━━ Entries provided

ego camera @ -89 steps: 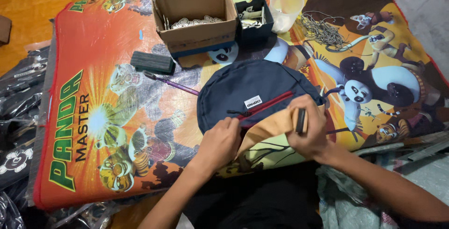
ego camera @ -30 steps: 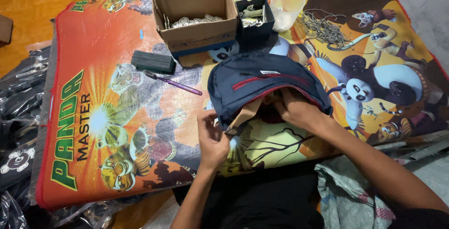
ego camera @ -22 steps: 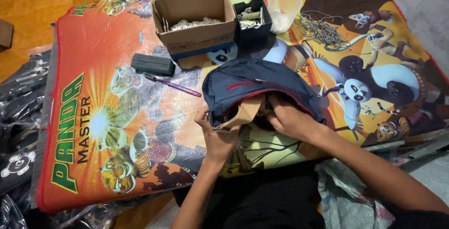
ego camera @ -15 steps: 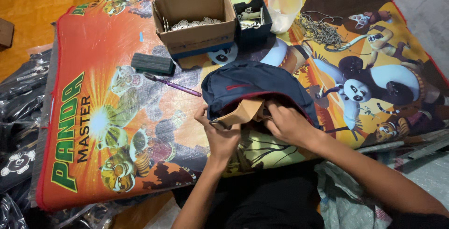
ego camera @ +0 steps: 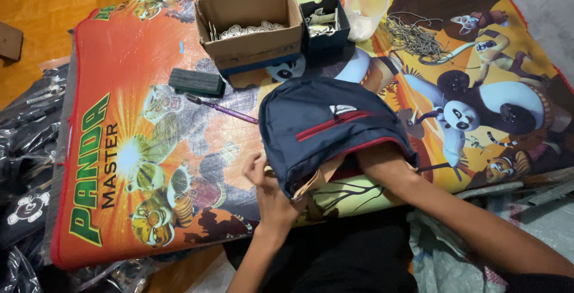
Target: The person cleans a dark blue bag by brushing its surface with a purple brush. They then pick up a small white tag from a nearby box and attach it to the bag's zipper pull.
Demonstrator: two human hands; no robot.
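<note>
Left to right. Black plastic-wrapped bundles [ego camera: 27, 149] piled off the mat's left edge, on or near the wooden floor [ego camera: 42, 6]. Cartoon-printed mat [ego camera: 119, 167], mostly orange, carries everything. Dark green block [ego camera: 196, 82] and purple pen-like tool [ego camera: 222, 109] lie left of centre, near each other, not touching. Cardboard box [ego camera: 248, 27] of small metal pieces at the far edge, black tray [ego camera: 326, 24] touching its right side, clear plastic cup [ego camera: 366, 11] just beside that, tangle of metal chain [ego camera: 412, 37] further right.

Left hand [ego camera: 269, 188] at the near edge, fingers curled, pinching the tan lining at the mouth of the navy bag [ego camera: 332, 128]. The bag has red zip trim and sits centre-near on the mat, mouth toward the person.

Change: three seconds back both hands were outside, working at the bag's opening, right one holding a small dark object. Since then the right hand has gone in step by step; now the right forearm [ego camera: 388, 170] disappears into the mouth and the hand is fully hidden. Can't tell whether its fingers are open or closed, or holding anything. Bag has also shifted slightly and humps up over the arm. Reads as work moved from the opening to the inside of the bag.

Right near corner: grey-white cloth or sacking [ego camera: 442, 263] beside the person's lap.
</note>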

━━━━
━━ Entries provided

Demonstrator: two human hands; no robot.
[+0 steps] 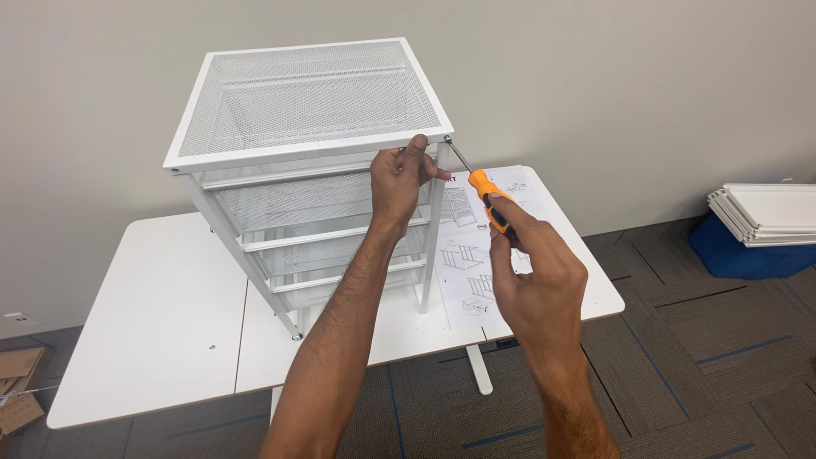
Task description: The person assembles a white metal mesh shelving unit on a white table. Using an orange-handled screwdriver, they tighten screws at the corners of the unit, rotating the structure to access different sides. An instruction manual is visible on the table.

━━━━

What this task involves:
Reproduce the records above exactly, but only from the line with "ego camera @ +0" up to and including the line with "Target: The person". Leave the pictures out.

Result of the exercise:
ego camera @ +0 steps: 
Target: The person cleans a dark blue bag by brushing its surface with a purple brush. They then pick up a small white tag from a nearby box and attach it to the bag's zipper pull.

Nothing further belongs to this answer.